# IPO/Schutzhund SW MI



## joneser (Jun 9, 2014)

I'm interested in learning more about IPO/Schutzhund, wondering if anyone has any feedback/experience with any of these groups? 
Or do you live in SW Michigan and have other groups that you could tell me about?

Great Lakes Working Dog Association
Great Lakes Working Dog Association | We are northern Indiana's premier all-breed working dog club. Affiliated with the United Schutzhund Clubs of America, we train and compete in IPO/Schutzhund.

Michigan Working Dog Association
Michiana Working Dog Association - Home


Der Michigan Schutzhund Verein
Home


----------



## onyx'girl (May 18, 2007)

I train with Capital area in Charlotte. They don't have a website, they do have a fb page. A few members from Michiana go there to train as well...good people! They are hosting their trial on Capitals field the same weekend as Capitals trial(sharing judge and helper)Der Michigan is also good, pay to train. I haven't been to Great Lakes. Though the TD is well known, experienced.


----------



## lhczth (Apr 5, 2000)

I have trained with all three. 

Michiana: Jan Abs is an old time SchH person and also an SAR/FEMA handler (also a friend). Very experienced, but I do not believe they have a helper anymore so most of them train with Gustavo Sanchez (Jane mentioned above). West of Kendalville, very easy to get to. They also have a nice facility. 

Der Michigan: Brian Harvey's group. Yes, they are pay to play plus a club. Brian is very experienced long time helper/trainer/handler. He has a nice club facility though I haven't trained with him in a long time so don't know very many of the members. Right on US 127 so easy to get to. 

Great Lakes: Very nice group of people. Their TD and main helper is very experienced. I have trained with him a few times and went down and trained with his club last spring. I liked how Ronnie was out on the field with his members coaching all through obedience. Quite a few experienced handlers. Their place is fairly easy to get to if you don't get lost.


----------



## onyx'girl (May 18, 2007)

If I remember right, you are in the GR area? 
I'd go to Gustavo's(Capital) and ask to observe, he's always training on Sat. & Sundays. Though right he's extremely busy with upcoming trials, prepping everyone and their dogs for trialing(and he's entering the Nationals)...he usually communicates thru texts, he isn't on fb. I can get you his number via pm if you are interested. His is a pay to train group, everyone is very supportive of each other and all levels of people train there. 
There are no clubs on the SW side of MI....I travel to the east side and Gus's for training.


----------



## joneser (Jun 9, 2014)

Sorry it took a few days to get back, I think I changed my settings somehow so it doesn't notify me to new posts on my threads.

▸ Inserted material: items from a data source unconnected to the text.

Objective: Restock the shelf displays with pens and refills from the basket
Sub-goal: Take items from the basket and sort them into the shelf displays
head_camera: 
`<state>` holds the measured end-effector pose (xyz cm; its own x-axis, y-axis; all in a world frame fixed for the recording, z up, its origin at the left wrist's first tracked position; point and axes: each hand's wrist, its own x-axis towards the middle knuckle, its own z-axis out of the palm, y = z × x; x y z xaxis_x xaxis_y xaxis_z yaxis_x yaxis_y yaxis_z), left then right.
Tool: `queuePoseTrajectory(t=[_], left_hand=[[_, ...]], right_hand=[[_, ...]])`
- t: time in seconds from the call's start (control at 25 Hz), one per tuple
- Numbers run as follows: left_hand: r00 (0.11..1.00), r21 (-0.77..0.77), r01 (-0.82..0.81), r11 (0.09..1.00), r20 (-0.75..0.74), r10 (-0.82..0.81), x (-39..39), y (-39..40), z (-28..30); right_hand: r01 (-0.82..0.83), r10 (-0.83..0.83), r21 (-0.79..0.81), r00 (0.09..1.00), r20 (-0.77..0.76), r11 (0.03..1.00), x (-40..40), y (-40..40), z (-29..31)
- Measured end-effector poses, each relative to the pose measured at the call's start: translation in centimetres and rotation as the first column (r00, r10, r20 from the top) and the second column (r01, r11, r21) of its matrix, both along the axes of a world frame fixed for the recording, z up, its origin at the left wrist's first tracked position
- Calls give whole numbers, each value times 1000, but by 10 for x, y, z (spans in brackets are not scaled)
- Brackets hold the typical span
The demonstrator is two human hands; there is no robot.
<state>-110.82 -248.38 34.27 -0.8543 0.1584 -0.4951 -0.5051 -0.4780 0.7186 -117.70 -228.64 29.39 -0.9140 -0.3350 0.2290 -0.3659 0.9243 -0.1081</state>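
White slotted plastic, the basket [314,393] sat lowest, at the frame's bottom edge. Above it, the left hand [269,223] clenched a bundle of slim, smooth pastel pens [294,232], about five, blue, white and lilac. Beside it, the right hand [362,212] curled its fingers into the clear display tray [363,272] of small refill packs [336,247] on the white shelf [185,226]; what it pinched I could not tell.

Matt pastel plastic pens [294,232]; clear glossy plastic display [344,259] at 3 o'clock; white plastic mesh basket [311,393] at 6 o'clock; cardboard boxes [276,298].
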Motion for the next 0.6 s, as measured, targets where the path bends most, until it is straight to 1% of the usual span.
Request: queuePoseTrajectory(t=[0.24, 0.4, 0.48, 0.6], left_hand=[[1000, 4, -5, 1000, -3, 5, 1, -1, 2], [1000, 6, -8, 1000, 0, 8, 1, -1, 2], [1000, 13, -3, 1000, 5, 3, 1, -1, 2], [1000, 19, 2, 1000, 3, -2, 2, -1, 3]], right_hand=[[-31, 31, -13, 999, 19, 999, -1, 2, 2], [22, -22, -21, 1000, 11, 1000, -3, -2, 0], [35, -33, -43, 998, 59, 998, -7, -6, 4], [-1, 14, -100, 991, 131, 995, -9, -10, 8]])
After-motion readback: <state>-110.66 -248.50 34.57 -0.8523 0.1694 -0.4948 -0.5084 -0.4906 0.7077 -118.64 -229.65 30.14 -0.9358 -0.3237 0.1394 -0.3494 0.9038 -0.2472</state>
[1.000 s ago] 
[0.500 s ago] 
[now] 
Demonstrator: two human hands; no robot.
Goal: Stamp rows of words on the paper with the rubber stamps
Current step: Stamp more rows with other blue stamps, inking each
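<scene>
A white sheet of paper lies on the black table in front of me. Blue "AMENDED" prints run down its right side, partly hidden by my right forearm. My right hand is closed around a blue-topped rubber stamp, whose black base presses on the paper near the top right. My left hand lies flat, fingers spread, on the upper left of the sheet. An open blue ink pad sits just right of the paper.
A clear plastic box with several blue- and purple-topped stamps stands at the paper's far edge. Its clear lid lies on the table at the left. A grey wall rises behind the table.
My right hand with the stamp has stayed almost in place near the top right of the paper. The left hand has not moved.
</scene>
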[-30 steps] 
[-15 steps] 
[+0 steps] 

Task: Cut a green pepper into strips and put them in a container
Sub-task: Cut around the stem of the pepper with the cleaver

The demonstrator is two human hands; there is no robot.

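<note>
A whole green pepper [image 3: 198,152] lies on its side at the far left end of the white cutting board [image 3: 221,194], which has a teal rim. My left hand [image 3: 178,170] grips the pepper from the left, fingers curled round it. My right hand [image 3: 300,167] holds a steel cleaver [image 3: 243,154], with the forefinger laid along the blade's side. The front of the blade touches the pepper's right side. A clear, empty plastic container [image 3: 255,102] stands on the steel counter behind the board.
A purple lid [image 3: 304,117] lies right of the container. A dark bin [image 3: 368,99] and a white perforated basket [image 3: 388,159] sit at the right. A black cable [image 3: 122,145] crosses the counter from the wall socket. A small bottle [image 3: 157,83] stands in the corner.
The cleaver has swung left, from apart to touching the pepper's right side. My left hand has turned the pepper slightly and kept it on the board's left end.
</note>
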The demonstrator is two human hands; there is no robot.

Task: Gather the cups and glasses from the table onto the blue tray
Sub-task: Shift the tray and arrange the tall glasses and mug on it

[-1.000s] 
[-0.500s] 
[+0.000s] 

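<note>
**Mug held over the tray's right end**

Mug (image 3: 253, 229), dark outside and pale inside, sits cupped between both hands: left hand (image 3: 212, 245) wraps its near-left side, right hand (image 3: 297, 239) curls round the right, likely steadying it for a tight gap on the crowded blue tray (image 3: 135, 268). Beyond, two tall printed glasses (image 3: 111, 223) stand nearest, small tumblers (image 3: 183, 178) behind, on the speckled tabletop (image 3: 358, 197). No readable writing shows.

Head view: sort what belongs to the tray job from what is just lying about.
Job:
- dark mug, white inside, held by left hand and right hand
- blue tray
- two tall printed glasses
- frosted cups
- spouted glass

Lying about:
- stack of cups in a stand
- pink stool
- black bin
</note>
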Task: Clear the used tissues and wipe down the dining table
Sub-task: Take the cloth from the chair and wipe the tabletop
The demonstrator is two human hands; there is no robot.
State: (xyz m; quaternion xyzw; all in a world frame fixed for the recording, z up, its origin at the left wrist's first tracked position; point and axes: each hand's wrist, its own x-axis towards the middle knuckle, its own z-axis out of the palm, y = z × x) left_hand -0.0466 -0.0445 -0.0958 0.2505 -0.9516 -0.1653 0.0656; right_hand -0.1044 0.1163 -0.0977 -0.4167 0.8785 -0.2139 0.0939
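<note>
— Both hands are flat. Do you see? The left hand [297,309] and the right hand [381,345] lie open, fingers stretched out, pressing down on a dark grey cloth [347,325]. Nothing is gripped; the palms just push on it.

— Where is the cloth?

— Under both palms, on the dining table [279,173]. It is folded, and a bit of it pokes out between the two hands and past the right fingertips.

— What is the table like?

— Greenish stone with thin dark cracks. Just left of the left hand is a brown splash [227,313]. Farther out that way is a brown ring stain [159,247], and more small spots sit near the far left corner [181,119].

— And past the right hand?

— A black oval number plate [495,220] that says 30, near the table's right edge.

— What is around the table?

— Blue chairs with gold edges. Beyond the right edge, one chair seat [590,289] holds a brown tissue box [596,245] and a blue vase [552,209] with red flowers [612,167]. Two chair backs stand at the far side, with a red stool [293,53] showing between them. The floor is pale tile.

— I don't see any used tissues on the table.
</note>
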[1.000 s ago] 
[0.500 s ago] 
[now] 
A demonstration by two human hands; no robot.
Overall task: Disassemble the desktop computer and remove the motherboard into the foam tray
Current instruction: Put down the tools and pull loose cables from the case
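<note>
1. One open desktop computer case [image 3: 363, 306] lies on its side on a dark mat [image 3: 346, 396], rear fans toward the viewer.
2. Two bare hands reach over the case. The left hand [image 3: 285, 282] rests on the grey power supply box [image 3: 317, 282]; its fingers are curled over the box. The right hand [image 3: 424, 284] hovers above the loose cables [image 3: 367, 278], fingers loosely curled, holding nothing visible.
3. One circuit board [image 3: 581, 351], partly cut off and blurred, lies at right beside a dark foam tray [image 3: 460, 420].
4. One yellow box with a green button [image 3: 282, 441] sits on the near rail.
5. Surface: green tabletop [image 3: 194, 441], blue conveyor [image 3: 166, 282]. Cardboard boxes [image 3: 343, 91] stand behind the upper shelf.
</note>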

I would greatly appreciate the PM Jane, thank you for the offer. I live in Portage, just south of Kalamazoo, so it sounds like all of these locations are an hour or 2 in the car. I'm not overly concerned about that, more looking for education, see if Jericho enjoys it/has any potential or interest, and if I can work training into my schedule. 

Thanks for the context lhczth! 

Will either of you be at any of these events? Obviously if you're competing I know you'll be busy, but would love to bring you a hot coffee and say hi if possible!

CAPITAL AREA SCHUTZHUND CLUB
Event Number: ME148836
11/2/14 - 11/2/14
Leslie, MI

MICHIANA WORKING DOG ASSOCIATION
Event Number: ME148837
11/1/14 - 11/1/14
Wawaka, IN


----------



## Chris Wild (Dec 14, 2001)

Capital's trial is in Charlotte, and I believe Michiana is planning on sharing the field/judge/helper and having their trial at the same location in Charlotte. What is on the websites is often the location of the main contact person for the club, not always the same as where they train and host trials.


----------



## onyx'girl (May 18, 2007)

joneser said:


> Sorry it took a few days to get back, I think I changed my settings somehow so it doesn't notify me to new posts on my threads.
> 
> I would greatly appreciate the PM Jane, thank you for the offer. I live in Portage, just south of Kalamazoo, so it sounds like all of these locations are an hour or 2 in the car. I'm not overly concerned about that, more looking for education, see if Jericho enjoys it/has any potential or interest, and if I can work training into my schedule.
> 
> ...


I pm'd you. I'm planning on trialing at Capital(or Michiana's depending on the number of entrants) for the two and hopefully entering Der Michigans trial a couple weeks later. Either repeat the 2 or go for the 3
if we pass the 2. 
Link to a working dog fb page that often posts events, french ring, and other protection sports. 

https://www.facebook.com/groups/109903339084373/


----------



## lhczth (Apr 5, 2000)

I might come up to one or the other. Will depend on the weather. Not so much for me, but for the dogs I leave behind.


----------